**Problem requirements**. Where a record contains a picture, omit the picture and repeat the rest exactly.

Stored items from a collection
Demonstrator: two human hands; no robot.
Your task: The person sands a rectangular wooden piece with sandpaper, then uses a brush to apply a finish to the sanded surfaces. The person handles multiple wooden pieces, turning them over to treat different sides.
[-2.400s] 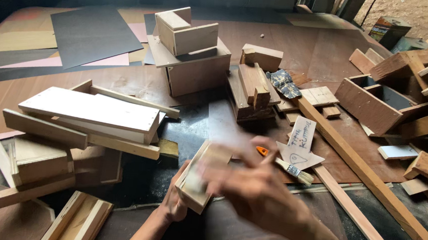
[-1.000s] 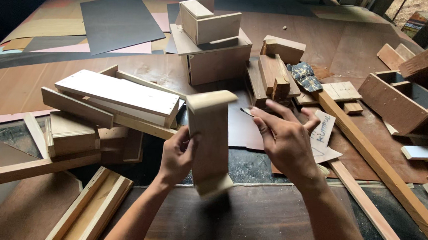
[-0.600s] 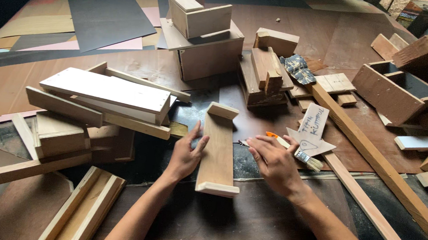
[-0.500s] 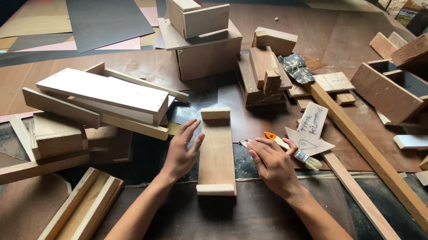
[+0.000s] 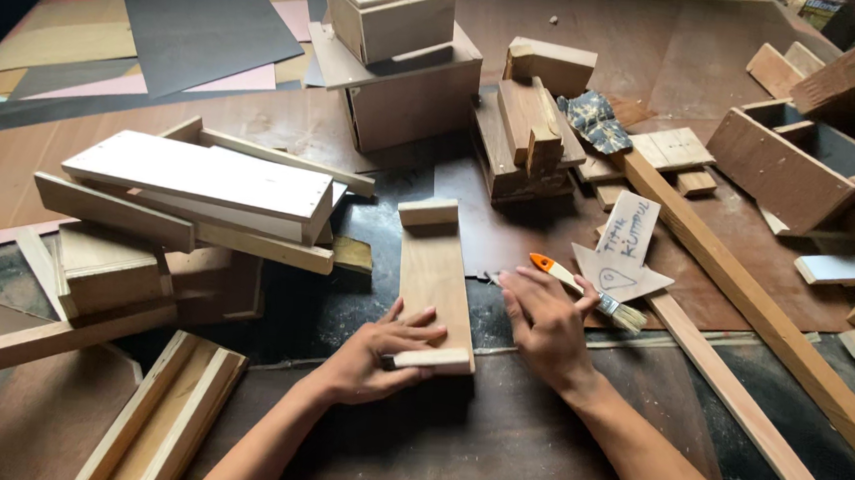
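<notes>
The left hand (image 5: 371, 358) lies with fingers spread over the near end of a long flat pale wooden board with a small block fixed across each end (image 5: 434, 283), fingertips resting on the near block and holding it down on the dark, dusty desk (image 5: 493, 445). The right hand (image 5: 549, 324) rests palm-down and open on the desk just right of the board, fingers loosely extended and gripping nothing, its fingertips near the handle of a small paintbrush with an orange-tipped handle and pale bristles (image 5: 586, 292). The brush lies across an arrow-shaped piece of light wood with handwriting on it (image 5: 621, 252). The board itself lies flat, running away from the person, in the middle of the desk between the two hands. To the left sits a loose stack of pale wooden planks and slats (image 5: 200, 194), and nearer the person a narrow wooden tray-like frame (image 5: 167, 414). Beyond the board stand a stacked pair of open wooden boxes (image 5: 400, 63) and a pile of short brown wood offcuts (image 5: 530, 137). A long wooden batten (image 5: 754, 308) runs diagonally along the right side, with an open wooden box (image 5: 799, 161) beyond it. A dark grey sheet (image 5: 202, 24) lies at the far left.
</notes>
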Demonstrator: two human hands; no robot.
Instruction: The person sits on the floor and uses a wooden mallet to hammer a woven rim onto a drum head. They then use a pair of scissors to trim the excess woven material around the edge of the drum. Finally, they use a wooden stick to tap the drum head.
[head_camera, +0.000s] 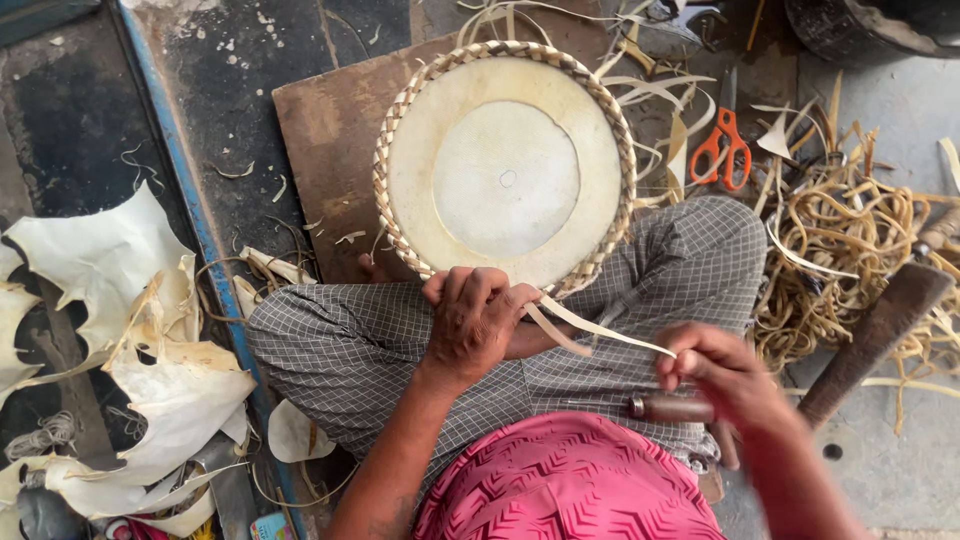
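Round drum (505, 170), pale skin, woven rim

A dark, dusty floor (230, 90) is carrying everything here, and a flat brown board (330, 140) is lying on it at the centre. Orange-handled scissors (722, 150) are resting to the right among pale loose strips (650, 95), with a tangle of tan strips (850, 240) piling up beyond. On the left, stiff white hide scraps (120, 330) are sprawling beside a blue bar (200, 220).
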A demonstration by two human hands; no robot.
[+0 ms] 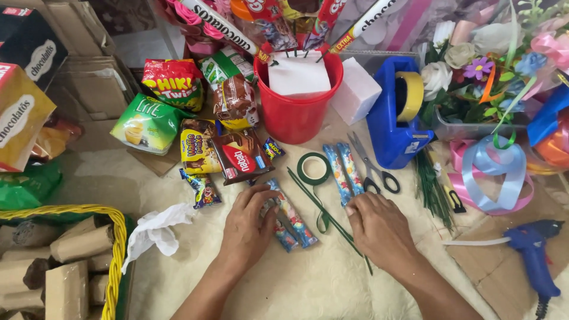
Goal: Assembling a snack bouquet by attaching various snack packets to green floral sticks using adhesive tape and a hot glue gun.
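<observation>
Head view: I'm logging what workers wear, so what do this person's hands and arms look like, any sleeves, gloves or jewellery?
Both the left hand and the right hand are bare: no gloves, rings or watch visible. The forearms are uncovered down to the frame's edge, with no sleeves in sight. Fingernails are short and unpainted.

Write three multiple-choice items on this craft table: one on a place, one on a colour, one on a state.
1. Where do the scissors lie?
A. in the basket
B. beside the tape dispenser
C. in the bucket

2. What colour is the bucket?
A. red
B. yellow
C. white

3. What is the left hand doing?
A. holding the glue gun
B. hanging in the air
C. resting on candy packets

Key: 1 B, they lie just left of the blue dispenser's base. 2 A, its wall is plainly red. 3 C, its fingers lie flat over the packets.
</observation>
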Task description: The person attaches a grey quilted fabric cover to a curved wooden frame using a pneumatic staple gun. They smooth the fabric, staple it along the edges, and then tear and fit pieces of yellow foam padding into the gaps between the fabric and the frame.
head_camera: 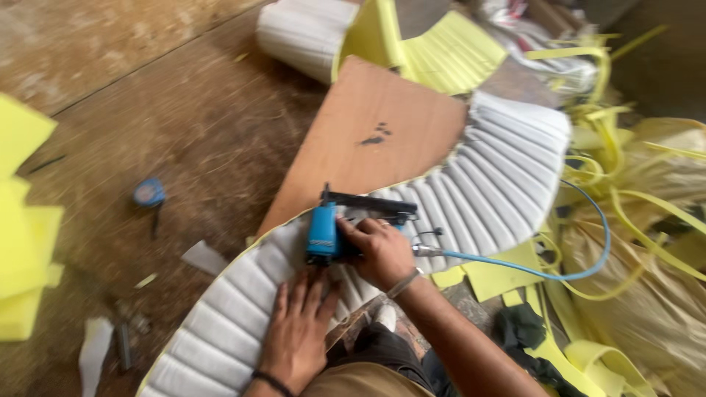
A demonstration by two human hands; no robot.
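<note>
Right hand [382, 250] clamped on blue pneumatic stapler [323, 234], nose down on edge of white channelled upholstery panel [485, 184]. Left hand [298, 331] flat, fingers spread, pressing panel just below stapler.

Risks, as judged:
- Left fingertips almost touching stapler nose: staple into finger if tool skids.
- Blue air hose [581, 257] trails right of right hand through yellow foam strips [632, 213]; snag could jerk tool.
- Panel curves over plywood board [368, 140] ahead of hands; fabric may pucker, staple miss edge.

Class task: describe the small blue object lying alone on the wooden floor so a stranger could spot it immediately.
Start at the white ribbed cushion panel, then look left across the bare wooden floor. The small blue tape measure lies there alone, round and blue, unlike the flat yellow foam pieces further left.
</note>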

**Result of this task**.
Demonstrator: two human hands; no robot.
Your task: The person sands a rectangular wooden piece with sandpaper, then uses a brush to apply a finish to the sanded surfaces. The person handles multiple wooden pieces, turning them over to treat different sides.
[-2.400s] 
[-1.000s] 
[-0.600s] 
[-0.500s] 
[+0.000s] 
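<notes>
The left hand (image 5: 371, 358) lies with fingers spread over the near end of a long flat pale wooden board with a small block fixed across each end (image 5: 434, 283), fingertips resting on the near block and holding it down on the dark, dusty desk (image 5: 493, 445). The right hand (image 5: 549, 324) rests palm-down and open on the desk just right of the board, fingers loosely extended and gripping nothing, its fingertips near the handle of a small paintbrush with an orange-tipped handle and pale bristles (image 5: 586, 292). The brush lies across an arrow-shaped piece of light wood with handwriting on it (image 5: 621, 252). The board itself lies flat, running away from the person, in the middle of the desk between the two hands. To the left sits a loose stack of pale wooden planks and slats (image 5: 200, 194), and nearer the person a narrow wooden tray-like frame (image 5: 167, 414). Beyond the board stand a stacked pair of open wooden boxes (image 5: 400, 63) and a pile of short brown wood offcuts (image 5: 530, 137). A long wooden batten (image 5: 754, 308) runs diagonally along the right side, with an open wooden box (image 5: 799, 161) beyond it. A dark grey sheet (image 5: 202, 24) lies at the far left.
</notes>
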Demonstrator: two human hands; no robot.
Instruction: The person sits on the floor and uses a wooden mallet to hammer a woven rim onto a drum head. They then use a pair of scissors to trim the excess woven material around the edge of the drum. Finally, they use a wooden stick to tap the drum head.
[head_camera, +0.000s] 
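Round drum (505, 170), pale skin, woven rim

A dark, dusty floor (230, 90) is carrying everything here, and a flat brown board (330, 140) is lying on it at the centre. Orange-handled scissors (722, 150) are resting to the right among pale loose strips (650, 95), with a tangle of tan strips (850, 240) piling up beyond. On the left, stiff white hide scraps (120, 330) are sprawling beside a blue bar (200, 220).
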A demonstration by two human hands; no robot.
[+0 ms] 
Goal: Assembling a snack bouquet by attaching various snack packets to green floral sticks using adhesive tape and a hot glue gun.
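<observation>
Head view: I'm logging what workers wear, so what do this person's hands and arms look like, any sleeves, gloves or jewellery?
Both the left hand and the right hand are bare: no gloves, rings or watch visible. The forearms are uncovered down to the frame's edge, with no sleeves in sight. Fingernails are short and unpainted.

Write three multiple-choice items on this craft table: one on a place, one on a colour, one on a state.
1. Where do the scissors lie?
A. in the basket
B. beside the tape dispenser
C. in the bucket

2. What colour is the bucket?
A. red
B. yellow
C. white

3. What is the left hand doing?
A. holding the glue gun
B. hanging in the air
C. resting on candy packets

Key: 1 B, they lie just left of the blue dispenser's base. 2 A, its wall is plainly red. 3 C, its fingers lie flat over the packets.
</observation>
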Task description: The person attaches a grey quilted fabric cover to a curved wooden frame using a pneumatic staple gun. They smooth the fabric, staple it along the edges, and then tear and fit pieces of yellow foam padding into the gaps between the fabric and the frame.
head_camera: 
A demonstration by two human hands; no robot.
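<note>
Right hand [382, 250] clamped on blue pneumatic stapler [323, 234], nose down on edge of white channelled upholstery panel [485, 184]. Left hand [298, 331] flat, fingers spread, pressing panel just below stapler.

Risks, as judged:
- Left fingertips almost touching stapler nose: staple into finger if tool skids.
- Blue air hose [581, 257] trails right of right hand through yellow foam strips [632, 213]; snag could jerk tool.
- Panel curves over plywood board [368, 140] ahead of hands; fabric may pucker, staple miss edge.

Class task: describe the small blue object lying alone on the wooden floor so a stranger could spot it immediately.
Start at the white ribbed cushion panel, then look left across the bare wooden floor. The small blue tape measure lies there alone, round and blue, unlike the flat yellow foam pieces further left.
</note>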

The exercise requires no additional content.